FBI Headquarters building in Washington D.C.
The J. Edgar Hoover FBI Building in Washington D.C., which tracks rising international scam losses.

Geographic and Operational Evolution

Industrial-scale scamming operations have established strongholds in Southeast Asian countries including Laos, Myanmar, and Cambodia, where they operate with relative impunity. These networks often employ forced labor to carry out actual scamming activities while maintaining sophisticated money laundering systems to collect profits. The United Nations Office on Drugs and Crime observed last year that scam centers have been diversifying their worker pools, shifting from predominantly trafficking Chinese nationals to entrapping people from various countries and language backgrounds. This operational evolution reflects both the broadening of international targets and a strategic adaptation to Chinese enforcement pressures.

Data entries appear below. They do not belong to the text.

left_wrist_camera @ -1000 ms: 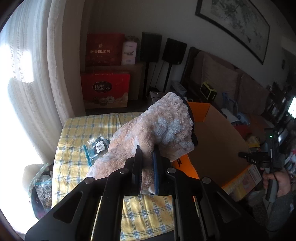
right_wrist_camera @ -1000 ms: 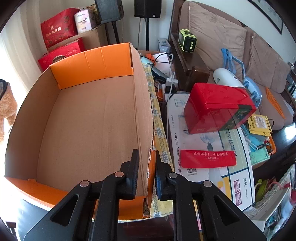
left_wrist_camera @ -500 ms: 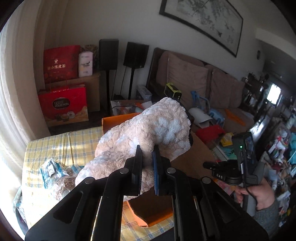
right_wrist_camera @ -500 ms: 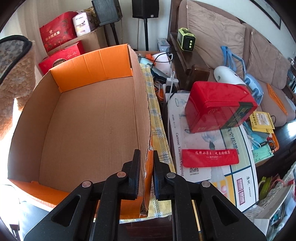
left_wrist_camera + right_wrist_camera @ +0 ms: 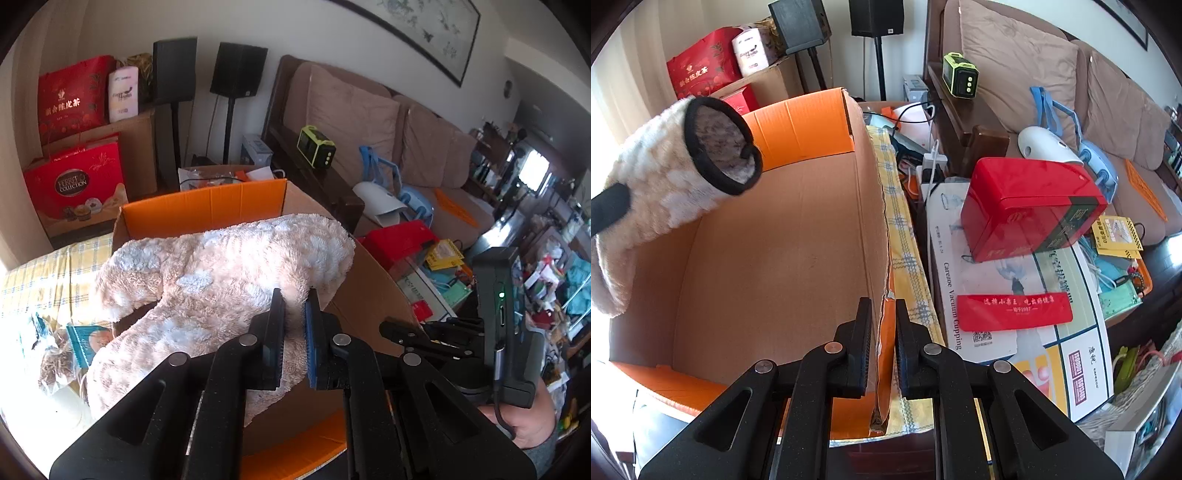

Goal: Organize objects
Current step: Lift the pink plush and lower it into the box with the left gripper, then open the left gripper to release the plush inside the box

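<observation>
Over the last second the left gripper, fingers clamped on the plush slipper, has swung it from above the checked surface to over the open cardboard box, whose wall the right gripper pinches; release looks next.

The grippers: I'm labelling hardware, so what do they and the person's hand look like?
Both the left gripper and the right gripper are matte black with silver pivot bolts. The left gripper's right finger pad is blue. The right gripper's handle shows a green LED and a dark cable; the hand is bare above a grey cuff.
</observation>
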A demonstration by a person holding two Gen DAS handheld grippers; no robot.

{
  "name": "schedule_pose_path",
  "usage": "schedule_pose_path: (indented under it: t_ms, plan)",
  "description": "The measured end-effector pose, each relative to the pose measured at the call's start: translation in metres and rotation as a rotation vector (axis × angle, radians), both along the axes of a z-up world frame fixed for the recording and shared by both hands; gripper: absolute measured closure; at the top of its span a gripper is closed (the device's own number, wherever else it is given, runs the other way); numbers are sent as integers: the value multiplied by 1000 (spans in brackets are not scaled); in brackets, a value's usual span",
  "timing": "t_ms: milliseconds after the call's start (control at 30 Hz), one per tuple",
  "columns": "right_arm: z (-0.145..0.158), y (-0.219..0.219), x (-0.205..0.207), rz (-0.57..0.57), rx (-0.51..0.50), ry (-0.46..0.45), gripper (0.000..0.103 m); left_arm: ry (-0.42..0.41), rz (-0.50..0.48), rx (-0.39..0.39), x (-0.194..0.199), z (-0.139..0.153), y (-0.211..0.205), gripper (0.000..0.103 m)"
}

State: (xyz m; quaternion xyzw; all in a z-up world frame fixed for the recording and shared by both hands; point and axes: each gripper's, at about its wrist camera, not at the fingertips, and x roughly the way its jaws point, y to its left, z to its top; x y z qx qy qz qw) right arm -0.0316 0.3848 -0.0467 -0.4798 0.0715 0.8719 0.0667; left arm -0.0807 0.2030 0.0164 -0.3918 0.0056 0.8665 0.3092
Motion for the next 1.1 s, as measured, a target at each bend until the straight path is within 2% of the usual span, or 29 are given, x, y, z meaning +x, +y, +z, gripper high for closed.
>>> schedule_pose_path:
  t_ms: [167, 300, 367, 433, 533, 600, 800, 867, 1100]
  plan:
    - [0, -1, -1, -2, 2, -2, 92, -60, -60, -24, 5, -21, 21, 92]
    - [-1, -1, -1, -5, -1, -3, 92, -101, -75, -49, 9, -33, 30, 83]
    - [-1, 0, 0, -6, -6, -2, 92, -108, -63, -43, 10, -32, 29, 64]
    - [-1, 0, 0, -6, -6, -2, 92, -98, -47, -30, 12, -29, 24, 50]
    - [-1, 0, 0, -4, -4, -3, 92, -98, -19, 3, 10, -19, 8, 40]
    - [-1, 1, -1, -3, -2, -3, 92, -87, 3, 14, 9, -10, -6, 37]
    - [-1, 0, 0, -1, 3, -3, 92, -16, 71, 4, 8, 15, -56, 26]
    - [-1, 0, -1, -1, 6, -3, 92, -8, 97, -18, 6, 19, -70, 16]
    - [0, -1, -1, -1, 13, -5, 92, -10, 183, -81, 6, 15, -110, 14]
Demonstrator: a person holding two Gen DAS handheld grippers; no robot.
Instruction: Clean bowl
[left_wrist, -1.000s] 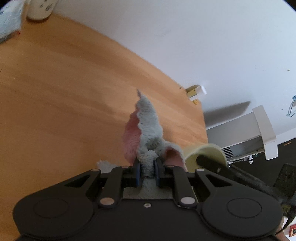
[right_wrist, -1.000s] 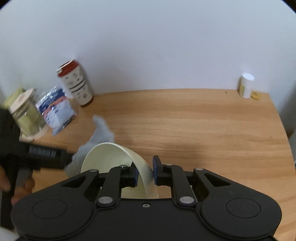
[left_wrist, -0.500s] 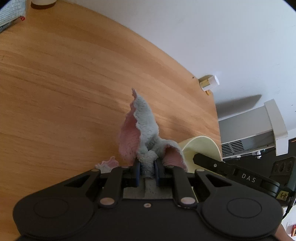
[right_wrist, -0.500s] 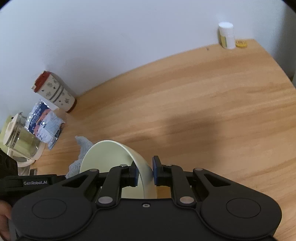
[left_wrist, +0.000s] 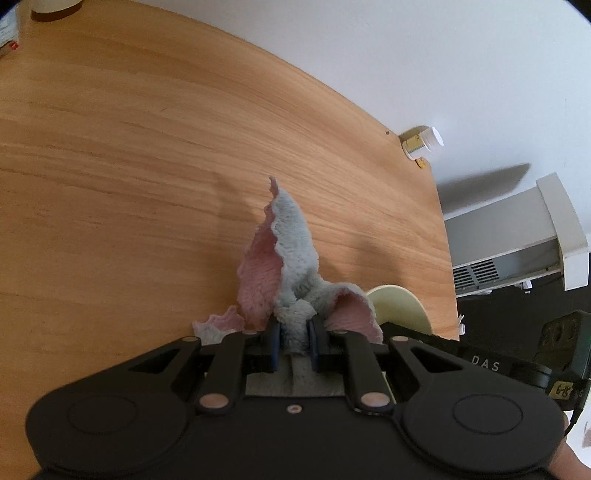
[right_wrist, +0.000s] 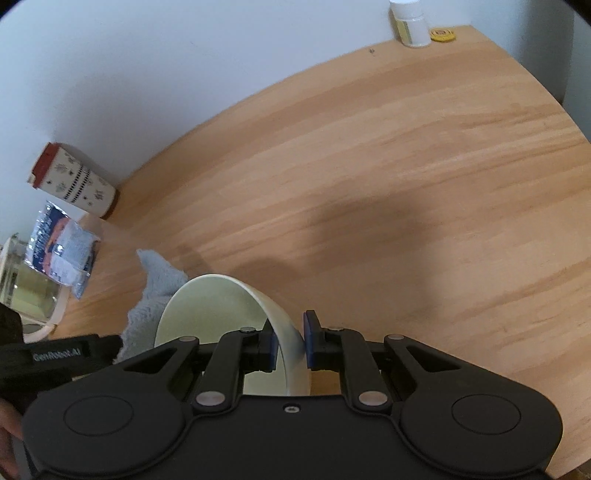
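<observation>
Pale cream and smooth, the round bowl (right_wrist: 221, 314) is tilted on its side above the light wooden tabletop (right_wrist: 406, 184), its opening turned toward the left gripper. The right gripper (right_wrist: 290, 341) grasps it by the rim: one blue pad sits inside the bowl, the other (right_wrist: 309, 339) presses the outer wall, and the rim wall fills the narrow gap between them. In the left wrist view only a slice of the bowl (left_wrist: 399, 306) shows, just right of the cloth and partly behind the dark body of the right gripper.

The left gripper (left_wrist: 293, 345) is clenched on a fluffy grey-and-pink cleaning cloth (left_wrist: 291, 258). Its blue pads pinch a bunched fold, and the loose ends rise ahead of the fingers, one tall flap with a pink inner face and a smaller curled flap at the right. From the right wrist view the cloth lies just beside the bowl's left rim; whether it touches cannot be told.

At the table's far edge, against the white wall, stand a small white-capped bottle (right_wrist: 410, 22) and, well apart, a patterned paper cup with a red lid (right_wrist: 74, 184).
</observation>
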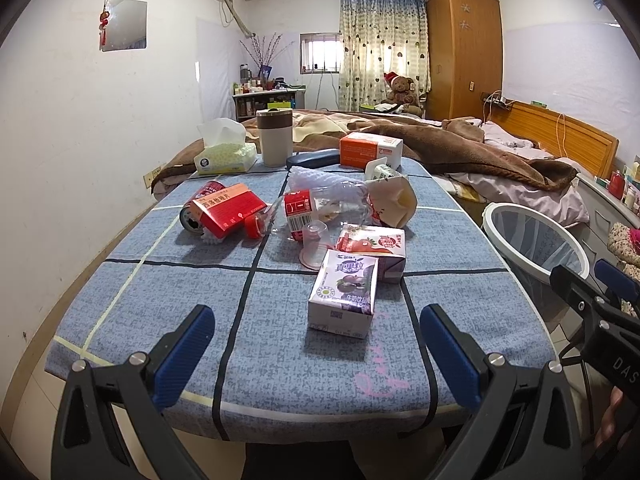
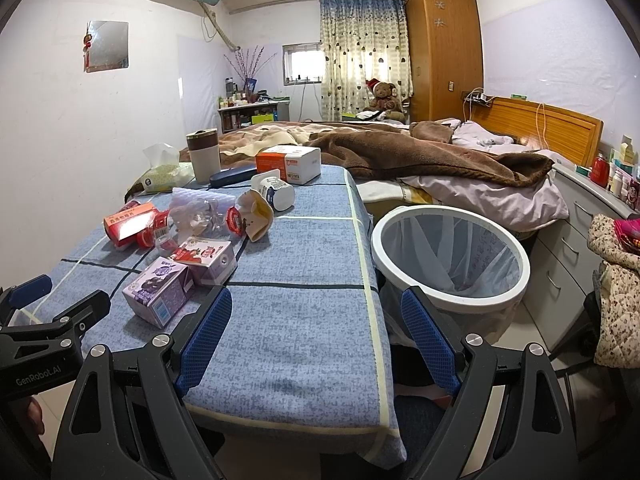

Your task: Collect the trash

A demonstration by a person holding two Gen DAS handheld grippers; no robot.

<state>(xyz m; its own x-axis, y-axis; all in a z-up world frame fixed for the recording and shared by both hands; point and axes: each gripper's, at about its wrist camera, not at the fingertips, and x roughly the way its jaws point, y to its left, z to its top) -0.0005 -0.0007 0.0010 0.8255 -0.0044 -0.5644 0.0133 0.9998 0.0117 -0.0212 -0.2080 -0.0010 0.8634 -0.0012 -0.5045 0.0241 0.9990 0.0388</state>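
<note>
No pickup begun; both my grippers, left (image 1: 316, 356) and right (image 2: 316, 336), are released and empty at the table's (image 2: 288, 280) near edge. Next: close left on purple carton (image 1: 344, 292), carry to bin (image 2: 450, 256).

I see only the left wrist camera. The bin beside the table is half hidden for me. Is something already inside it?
Observer: The bin holds only its white bag; I see no trash inside.
Operator: Is the right gripper open?
Observer: Yes, its jaws are wide apart and empty, above the table's near edge.
Operator: What lies behind the brown paper cup?
Observer: A white pot, on its side.
</note>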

Parallels with Global Cybercrime Patterns

The situation mirrors patterns observed in other areas of transnational cybercrime, particularly ransomware. For years, Russia has offered safe harbor to ransomware gangs operating from within its borders, provided they do not target Russian citizens or organizations cooperating with the government. Similarly, China's selective enforcement against scammers—prioritizing protection of Chinese citizens while allowing operations targeting foreigners to continue—creates a comparable dynamic. As cybersecurity researcher Gary Warner notes, "China is doing more to fight fraud—like orders of magnitude more—than any other country," but this focused effort inadvertently redirects criminal activity toward international victims.

The Cultural Dimension of Enforcement

China's domestic anti-fraud efforts incorporate cultural elements that reinforce the selective protection approach. A common meme circulating in Chinese digital spaces states "中国人不骗中国人" (Chinese people don't deceive Chinese people), which has evolved in the context of scams to "Chinese don't scam Chinese." This cultural framing, combined with government safety campaigns appealing to national solidarity, creates an environment where protection of fellow citizens becomes the primary objective, potentially at the expense of comprehensive global enforcement. While this approach aligns with national interests, it creates significant challenges for international cooperation in combating transnational fraud networks.

United Nations Office on Drugs and Crime logo
The United Nations Office on Drugs and Crime, which monitors transnational crime patterns.

Implications for Global Security

The selective nature of China's anti-fraud enforcement has significant implications for global cybersecurity and financial security. As criminal syndicates pivot toward targeting Americans and other international victims, the lack of comprehensive collaboration between Chinese and foreign authorities creates substantial barriers to effective intervention. Major international law enforcement collaborations targeting individual scam centers or kingpins have proven insufficient to stem the tide of industrial-scale fraud operations. The situation highlights the limitations of nationally-focused cybersecurity strategies in addressing inherently transnational criminal enterprises that adapt to enforcement pressures by shifting their geographic and demographic targets.

The evolving dynamics of China's selective war on fraud demonstrate how domestic enforcement priorities can inadvertently fuel international criminal activity. While Beijing's efforts to protect Chinese citizens from scams have achieved measurable success, this success comes at the cost of increased victimization abroad. The situation underscores the need for more comprehensive international cooperation and coordinated enforcement strategies that address the transnational nature of modern fraud operations. Without such cooperation, criminal networks will continue to exploit jurisdictional gaps and enforcement disparities, adapting their targets based on where they encounter the least resistance while maximizing their illicit profits.